- Titolo: Madonna col Bambino fra le nubi e i santi Luigi Gonzaga e Stanislao Kostka
- Autore: Giuseppe Maria Crespi
- Data: 1730 - 1740 ca.
- Tecnica: Olio su tela
- Dimensioni: cm 352 x 259
- Provenienza: Parma, chiesa di San Rocco; a Parigi nel 1796; in Galleria nel 1816
- Inventario: Inv. 150
- Genere: Pittura
- Museo: Galleria Nazionale
- Sezione espositiva: Deposito
Ricordato con enfasi dalle guide locali nella chiesa gesuita di San Rocco, venne scelto dagli ufficiali del governo napoleonico tra i dipinti da portare in Francia e fu tra i quadri restituiti a Parma in seguito al Congresso di Vienna.
L’invenzione che dà vita all’enorme dipinto è efficacemente restituita da Zanotti (1739), a detta del quale il pittore “egregiamente rappresentò la Vergine madre, tenente in braccia il figliuolo, che mostra di chiederle a quale de’ due santi debba andare in braccio, da che gli stanno davanti, in atto supplichevole espressi, san Luigi Gonzaga, e san Stanislao, che di averlo mostrano ardente desiderio; e vi sono molti Angeli, che festeggiano”.

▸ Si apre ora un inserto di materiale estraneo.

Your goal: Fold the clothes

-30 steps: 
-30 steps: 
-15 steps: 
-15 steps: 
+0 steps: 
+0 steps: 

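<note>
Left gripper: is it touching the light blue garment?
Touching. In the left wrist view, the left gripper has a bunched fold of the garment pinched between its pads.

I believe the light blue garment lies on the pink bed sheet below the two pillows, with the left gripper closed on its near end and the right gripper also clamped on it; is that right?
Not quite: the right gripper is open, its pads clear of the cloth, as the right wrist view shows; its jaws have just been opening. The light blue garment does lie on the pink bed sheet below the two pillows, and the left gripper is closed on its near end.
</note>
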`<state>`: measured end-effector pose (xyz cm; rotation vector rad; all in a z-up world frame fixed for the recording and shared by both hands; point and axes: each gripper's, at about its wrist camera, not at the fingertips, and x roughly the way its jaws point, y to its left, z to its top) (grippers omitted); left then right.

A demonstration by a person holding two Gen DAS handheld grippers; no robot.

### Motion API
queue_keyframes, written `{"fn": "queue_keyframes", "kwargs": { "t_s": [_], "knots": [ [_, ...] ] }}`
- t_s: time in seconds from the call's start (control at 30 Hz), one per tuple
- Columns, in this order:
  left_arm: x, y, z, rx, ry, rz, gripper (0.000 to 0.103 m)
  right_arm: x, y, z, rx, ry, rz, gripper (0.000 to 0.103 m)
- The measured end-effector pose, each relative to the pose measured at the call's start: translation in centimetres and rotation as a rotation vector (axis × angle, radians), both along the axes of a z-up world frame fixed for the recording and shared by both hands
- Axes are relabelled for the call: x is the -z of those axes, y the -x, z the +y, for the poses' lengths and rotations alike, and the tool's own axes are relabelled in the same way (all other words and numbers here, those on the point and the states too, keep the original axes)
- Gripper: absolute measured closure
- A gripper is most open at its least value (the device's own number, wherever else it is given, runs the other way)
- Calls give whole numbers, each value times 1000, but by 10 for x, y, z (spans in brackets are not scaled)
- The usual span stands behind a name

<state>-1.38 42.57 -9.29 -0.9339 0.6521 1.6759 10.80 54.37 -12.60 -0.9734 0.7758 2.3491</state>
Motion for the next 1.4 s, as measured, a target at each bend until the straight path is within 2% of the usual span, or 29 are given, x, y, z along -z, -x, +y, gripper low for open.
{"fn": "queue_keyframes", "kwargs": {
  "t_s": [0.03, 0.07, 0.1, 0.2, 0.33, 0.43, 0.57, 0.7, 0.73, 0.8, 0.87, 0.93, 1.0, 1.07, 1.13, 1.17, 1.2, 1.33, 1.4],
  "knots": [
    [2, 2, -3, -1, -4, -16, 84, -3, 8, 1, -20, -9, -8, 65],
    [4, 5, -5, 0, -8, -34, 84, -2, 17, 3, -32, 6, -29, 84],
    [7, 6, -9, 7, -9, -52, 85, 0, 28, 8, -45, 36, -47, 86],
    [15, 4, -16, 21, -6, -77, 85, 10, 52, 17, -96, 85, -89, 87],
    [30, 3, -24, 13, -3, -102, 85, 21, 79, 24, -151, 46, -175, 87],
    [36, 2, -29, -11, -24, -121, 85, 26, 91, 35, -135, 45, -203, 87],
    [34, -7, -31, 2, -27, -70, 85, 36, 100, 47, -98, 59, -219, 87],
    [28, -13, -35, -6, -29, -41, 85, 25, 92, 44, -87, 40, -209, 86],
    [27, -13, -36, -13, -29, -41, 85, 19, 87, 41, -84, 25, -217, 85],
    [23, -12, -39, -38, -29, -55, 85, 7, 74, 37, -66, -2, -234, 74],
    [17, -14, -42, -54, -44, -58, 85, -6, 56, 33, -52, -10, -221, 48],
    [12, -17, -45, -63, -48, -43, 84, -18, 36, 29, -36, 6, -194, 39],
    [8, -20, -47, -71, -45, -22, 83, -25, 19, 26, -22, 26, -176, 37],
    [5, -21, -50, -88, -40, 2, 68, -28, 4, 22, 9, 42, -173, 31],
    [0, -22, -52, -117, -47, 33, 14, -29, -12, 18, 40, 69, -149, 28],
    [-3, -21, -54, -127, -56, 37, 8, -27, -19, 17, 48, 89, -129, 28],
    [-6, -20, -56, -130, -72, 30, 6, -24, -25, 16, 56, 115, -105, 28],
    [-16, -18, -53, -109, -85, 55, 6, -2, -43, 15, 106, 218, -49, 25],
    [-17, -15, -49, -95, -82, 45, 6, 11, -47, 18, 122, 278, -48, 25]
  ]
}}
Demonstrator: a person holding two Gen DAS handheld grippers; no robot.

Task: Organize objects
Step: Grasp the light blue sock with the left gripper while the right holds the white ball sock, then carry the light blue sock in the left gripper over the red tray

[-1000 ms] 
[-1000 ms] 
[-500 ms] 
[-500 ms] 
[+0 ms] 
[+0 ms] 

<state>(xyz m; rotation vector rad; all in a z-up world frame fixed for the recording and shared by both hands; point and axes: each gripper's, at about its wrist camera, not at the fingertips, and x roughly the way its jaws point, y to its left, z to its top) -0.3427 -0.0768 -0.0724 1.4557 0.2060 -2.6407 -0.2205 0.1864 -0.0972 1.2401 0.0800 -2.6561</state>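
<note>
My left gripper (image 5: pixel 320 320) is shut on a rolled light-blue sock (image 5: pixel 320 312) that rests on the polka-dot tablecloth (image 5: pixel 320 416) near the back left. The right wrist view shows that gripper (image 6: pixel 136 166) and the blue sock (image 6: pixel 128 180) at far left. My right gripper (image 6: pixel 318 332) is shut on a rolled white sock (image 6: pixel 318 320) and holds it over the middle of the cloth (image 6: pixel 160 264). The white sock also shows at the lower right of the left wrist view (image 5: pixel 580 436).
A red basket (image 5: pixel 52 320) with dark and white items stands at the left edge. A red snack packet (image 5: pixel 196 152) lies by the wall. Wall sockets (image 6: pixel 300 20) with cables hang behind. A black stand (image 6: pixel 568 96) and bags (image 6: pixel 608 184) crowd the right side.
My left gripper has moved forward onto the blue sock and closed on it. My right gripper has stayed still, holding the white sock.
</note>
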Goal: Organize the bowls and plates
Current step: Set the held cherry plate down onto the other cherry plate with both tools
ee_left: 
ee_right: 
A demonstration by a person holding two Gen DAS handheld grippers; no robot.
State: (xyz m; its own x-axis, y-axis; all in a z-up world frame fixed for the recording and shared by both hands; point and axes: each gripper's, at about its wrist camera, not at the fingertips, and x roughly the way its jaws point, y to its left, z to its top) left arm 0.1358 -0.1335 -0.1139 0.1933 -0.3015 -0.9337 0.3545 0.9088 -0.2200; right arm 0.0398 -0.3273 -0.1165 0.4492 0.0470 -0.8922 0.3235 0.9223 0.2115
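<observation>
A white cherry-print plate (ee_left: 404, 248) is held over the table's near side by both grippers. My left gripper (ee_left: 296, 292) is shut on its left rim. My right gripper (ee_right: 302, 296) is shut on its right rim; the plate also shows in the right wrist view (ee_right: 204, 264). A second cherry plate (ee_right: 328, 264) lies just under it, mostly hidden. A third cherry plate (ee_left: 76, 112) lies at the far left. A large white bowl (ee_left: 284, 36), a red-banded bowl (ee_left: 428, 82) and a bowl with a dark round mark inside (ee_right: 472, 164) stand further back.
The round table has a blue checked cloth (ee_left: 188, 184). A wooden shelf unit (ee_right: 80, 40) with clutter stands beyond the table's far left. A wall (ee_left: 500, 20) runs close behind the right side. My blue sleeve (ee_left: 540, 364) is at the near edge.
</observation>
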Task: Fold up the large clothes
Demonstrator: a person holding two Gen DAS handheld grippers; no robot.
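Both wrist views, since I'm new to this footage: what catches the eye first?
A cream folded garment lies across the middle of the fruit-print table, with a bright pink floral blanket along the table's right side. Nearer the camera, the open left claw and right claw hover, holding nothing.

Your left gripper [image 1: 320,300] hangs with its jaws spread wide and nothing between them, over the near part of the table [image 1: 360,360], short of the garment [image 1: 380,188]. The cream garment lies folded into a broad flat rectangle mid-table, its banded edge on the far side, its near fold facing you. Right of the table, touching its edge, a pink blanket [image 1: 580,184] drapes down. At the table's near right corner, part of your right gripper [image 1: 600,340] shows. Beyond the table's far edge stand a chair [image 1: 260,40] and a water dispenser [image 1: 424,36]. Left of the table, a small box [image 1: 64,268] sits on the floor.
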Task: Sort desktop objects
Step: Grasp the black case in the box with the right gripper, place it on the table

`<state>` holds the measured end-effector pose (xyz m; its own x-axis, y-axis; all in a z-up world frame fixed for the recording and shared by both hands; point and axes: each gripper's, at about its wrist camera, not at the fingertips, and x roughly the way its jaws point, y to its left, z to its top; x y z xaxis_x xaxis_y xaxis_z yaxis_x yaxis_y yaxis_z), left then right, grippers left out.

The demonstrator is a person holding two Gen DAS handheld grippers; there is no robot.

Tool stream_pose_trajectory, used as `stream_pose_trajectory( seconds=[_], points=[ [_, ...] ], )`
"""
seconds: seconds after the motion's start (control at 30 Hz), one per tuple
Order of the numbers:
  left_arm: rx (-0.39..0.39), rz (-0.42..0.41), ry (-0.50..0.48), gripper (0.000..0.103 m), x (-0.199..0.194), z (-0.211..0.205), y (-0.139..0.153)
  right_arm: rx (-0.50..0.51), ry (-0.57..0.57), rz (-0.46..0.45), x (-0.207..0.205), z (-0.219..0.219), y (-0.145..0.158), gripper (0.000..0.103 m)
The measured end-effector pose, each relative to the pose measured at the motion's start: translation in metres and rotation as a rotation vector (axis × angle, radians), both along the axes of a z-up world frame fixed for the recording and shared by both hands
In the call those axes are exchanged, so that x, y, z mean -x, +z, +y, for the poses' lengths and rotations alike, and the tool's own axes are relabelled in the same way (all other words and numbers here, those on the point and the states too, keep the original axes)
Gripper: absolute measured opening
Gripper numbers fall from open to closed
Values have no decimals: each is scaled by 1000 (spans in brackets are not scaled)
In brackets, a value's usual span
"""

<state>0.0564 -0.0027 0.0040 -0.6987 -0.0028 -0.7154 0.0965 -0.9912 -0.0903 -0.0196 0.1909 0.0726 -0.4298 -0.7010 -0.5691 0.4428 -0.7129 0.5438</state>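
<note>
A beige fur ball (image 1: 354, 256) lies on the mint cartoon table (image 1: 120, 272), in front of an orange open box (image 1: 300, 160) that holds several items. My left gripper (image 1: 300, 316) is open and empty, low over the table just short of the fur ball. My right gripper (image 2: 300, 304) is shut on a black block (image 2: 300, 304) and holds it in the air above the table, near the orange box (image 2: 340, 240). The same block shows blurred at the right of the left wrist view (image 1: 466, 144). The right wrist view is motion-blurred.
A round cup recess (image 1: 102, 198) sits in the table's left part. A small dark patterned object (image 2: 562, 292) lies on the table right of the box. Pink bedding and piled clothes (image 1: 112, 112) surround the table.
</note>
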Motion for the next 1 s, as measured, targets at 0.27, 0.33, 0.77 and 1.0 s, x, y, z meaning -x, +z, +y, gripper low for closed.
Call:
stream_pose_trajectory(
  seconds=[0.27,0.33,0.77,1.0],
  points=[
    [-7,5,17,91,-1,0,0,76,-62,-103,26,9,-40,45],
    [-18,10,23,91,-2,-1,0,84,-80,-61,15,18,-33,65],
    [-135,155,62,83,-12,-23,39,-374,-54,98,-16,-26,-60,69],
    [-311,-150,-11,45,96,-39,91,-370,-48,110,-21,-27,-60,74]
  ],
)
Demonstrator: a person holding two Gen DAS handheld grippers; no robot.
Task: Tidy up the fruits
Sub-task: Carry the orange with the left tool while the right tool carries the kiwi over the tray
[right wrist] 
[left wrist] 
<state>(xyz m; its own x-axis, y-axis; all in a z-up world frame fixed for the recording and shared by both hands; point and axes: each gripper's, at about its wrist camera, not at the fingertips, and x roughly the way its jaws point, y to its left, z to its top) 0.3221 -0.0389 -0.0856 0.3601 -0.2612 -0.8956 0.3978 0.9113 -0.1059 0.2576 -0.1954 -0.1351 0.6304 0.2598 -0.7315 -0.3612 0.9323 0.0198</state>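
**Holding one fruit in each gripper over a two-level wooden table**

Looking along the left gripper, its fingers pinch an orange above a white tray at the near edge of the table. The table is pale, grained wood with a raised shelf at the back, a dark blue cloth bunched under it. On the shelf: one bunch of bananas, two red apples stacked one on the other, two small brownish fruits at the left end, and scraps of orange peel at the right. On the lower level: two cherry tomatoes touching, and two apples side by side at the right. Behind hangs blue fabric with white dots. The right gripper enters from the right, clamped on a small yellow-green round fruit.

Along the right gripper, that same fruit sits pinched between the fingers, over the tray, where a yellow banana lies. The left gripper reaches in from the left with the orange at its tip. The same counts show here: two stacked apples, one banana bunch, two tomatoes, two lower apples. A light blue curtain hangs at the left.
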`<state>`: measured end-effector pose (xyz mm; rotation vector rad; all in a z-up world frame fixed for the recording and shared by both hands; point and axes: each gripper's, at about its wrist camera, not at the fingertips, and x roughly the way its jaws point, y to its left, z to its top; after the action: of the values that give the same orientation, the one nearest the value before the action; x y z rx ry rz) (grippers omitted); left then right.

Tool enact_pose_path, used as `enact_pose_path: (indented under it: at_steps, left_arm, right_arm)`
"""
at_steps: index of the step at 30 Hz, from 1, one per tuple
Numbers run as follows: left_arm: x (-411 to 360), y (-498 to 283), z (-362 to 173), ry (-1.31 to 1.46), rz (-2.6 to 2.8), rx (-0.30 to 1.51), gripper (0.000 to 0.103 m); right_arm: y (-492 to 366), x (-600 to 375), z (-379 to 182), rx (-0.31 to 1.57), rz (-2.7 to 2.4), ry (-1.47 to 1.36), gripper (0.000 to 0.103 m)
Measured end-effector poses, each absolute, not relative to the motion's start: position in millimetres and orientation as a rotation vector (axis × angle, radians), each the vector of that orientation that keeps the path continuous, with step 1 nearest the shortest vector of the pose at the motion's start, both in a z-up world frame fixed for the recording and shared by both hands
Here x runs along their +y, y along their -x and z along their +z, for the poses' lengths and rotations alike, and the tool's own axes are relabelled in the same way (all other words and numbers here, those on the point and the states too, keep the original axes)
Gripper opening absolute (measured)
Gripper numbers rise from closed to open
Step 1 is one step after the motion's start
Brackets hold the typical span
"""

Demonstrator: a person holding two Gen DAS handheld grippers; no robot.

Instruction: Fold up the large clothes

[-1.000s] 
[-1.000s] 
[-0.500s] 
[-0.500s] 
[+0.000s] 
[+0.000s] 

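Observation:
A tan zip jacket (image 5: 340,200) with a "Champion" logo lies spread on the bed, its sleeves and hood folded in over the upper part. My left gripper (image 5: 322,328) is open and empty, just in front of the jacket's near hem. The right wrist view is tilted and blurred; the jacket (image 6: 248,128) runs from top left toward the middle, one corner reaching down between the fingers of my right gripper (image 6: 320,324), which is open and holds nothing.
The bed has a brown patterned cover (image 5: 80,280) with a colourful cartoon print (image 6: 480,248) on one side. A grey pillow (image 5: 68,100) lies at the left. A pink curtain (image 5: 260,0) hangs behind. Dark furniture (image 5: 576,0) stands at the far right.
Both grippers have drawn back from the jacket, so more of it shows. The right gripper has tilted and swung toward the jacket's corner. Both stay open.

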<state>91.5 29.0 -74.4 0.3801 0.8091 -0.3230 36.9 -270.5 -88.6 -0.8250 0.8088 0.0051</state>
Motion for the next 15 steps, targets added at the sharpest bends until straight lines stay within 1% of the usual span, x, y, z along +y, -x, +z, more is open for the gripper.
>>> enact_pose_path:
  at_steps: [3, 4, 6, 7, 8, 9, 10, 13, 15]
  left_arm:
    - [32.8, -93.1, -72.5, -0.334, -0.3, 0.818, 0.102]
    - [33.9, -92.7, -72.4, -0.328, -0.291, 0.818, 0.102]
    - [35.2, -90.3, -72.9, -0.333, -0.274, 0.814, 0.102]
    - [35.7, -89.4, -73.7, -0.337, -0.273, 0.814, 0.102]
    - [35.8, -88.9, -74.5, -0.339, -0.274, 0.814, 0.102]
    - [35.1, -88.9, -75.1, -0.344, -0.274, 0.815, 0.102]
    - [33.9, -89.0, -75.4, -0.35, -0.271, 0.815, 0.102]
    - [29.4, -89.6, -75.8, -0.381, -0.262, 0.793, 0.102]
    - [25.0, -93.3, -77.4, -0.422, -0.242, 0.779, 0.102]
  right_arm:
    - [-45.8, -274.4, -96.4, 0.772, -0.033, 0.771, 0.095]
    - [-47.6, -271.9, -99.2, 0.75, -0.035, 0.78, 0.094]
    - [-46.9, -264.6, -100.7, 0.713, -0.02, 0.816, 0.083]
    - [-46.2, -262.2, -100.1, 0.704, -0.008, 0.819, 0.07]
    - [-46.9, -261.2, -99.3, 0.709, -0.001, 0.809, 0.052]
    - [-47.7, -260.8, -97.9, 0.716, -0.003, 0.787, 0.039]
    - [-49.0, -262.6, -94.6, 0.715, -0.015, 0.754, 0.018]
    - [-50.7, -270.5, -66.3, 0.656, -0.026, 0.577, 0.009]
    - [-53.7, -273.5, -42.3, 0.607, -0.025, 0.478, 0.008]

Luigi Gonzaga e Stanislao Kostka vennero simultaneamente elevati agli onori degli altari nel dicembre 1726 e furono numerose le pale commissionate dai gesuiti per festeggiare l’atteso avvenimento: al solo Spagnolo toccò di eseguirne tre, per tre città diverse: un’enfasi miracolistica molto simile a quella esibita dal presente dipinto connota la pala eseguita nel 1727 per la chiesa del Gesù di Ferrara, dove Zanotti (1739, II, p. 57) aveva parole di lode per il san Stanislao “svenuto per soverchia spirituale dolcezza”, mentre il dipinto raffigurante i due santi ai lati di sant’Ignazio, eseguito per San Bartolomeo a Modena, si avvale di uno schema compositivo più rarefatto e meno barocco (per entrambi si veda Merriman 1980, nn. 126, 129). Mentre per il presente dipinto, ancorato al termine post quem del 1726, è senz’altro da respingere la datazione “intorno al 1708, al tempo cioè dei Sette sacramenti di Dresda”, proposta dal Quintavalle (1939), la critica ha preso di volta in volta in considerazione una cronologia inoltrata verso la fine del quarto decennio (Roli 1977) e la fine del precedente (Merriman 1980), che appare al momento, in assenza di ulteriori riscontri documentari, la preferibile.
La qualità del risultato qui raggiunto dal pittore è stato rilevato dalla Merriman (1980, p. 179), secondo la quale si tratta del più convincente fra i tre dipinti dedicati ai due santi gesuiti, per “l’abilità di amalgamare elementi destinati ad evocare una sensazione di dolce e delicato piacere estetico, la cui eleganza può paragonarsi solo alle opere di Donato Creti, l’unico altro artista bolognese capace in quegli anni di tanta raffinatezza”. Nella generale sufficienza con cui il nostro secolo ha guardato al Crespi “sacro”, che non sia quello dei Sacramenti, capace di tramutare l’episodio in epica popolare, un tale apprezzamento costituisce un episodio di rilievo. La riscoperta della produzione “di genere” del pittore bolognese ha infatti finito per mettere in secondo piano i risultati da lui raggiunti nel campo della pittura “ufficiale”, sul quale si era guadagnato l’ammirazione dei contemporanei.
Accedendo a una soluzione di “teatro sacro” già fatta propria dal tardo Ludovico Carracci, il Crespi si dimostra qui in grado di calare negli schemi propri della grande pala da altare controriformata la colma retorica di gesti ormai collaudati dall’uso (si veda il tripudio degli angeli, forte di memorie correggesche) ma anche talune osservazioni di intimo realismo, come i “primi passi di Gesù retto per le dande dalla Vergine” (Quintavalle 1939) o le espressioni di rapita emozione dei due nuovi santi, ammessi finalmente alla contemplazione diretta dell’oggetto del loro amore.